ASSIGNED TASK —
In the records, each line holding "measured" must be reported.

SUPPLIED ENTRIES —
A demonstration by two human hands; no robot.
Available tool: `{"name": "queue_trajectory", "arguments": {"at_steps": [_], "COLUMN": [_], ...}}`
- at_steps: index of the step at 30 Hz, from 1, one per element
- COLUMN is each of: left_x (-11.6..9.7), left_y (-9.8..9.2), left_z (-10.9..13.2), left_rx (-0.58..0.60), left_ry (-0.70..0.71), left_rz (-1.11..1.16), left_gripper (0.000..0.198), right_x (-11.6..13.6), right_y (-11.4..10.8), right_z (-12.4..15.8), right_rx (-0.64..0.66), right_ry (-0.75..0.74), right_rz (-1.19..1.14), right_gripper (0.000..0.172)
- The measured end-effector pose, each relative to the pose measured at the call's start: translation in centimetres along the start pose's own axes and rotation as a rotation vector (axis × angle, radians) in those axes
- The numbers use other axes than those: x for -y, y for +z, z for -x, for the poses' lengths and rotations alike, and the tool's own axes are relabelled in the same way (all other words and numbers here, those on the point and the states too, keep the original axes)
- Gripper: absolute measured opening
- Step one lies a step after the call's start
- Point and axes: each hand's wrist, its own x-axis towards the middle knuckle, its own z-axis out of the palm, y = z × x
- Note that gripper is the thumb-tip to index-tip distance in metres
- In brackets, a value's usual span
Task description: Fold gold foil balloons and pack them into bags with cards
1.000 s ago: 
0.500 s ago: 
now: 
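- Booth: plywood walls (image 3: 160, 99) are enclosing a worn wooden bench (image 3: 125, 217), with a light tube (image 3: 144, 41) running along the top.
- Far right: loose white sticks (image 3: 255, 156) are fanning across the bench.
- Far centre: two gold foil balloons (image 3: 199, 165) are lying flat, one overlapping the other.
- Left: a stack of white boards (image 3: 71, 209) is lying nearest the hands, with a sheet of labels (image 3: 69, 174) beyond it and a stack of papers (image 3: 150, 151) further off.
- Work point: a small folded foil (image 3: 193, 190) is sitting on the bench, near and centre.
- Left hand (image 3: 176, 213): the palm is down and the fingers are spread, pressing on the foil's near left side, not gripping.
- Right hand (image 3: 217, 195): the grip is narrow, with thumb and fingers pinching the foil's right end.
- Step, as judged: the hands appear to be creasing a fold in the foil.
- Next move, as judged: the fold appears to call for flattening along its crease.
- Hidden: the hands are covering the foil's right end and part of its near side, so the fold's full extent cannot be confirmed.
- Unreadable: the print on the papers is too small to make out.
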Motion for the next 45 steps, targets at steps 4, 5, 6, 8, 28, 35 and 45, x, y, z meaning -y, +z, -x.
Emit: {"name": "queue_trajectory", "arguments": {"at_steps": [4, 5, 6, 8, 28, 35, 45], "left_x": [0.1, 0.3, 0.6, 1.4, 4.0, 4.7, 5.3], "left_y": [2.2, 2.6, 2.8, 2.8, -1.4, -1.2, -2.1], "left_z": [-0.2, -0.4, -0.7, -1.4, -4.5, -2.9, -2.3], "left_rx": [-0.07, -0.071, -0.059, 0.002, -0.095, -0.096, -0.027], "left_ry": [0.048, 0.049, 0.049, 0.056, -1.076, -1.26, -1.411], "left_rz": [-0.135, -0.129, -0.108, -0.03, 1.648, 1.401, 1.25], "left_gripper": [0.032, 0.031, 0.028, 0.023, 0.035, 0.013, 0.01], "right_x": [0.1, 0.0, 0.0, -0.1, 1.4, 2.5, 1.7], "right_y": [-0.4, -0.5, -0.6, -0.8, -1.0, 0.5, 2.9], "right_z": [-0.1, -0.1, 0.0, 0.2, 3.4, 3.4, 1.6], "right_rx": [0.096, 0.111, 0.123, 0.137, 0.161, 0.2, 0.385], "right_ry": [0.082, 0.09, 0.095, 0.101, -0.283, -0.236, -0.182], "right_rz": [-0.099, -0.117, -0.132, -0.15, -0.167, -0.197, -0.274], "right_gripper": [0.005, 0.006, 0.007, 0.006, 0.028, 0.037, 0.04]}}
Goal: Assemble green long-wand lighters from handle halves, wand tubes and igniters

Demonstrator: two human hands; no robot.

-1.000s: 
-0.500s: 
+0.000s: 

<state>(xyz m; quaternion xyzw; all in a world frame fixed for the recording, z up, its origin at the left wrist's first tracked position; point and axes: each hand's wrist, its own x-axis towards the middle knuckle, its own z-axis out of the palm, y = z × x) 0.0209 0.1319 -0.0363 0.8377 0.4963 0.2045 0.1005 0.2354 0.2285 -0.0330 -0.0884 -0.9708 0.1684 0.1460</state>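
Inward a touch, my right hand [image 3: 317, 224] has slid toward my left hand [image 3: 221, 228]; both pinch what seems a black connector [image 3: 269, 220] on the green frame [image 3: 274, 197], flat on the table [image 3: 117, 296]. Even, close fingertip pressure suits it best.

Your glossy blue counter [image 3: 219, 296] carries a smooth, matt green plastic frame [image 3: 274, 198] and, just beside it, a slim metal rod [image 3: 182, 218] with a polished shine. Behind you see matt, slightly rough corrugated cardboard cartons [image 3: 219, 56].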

EXPECTED OUTPUT —
- The measured end-effector pose, each relative to the pose measured at the call's start: translation in centimetres along the start pose's own axes and rotation as a rotation vector (axis × angle, radians) in those axes
- Gripper: absolute measured opening

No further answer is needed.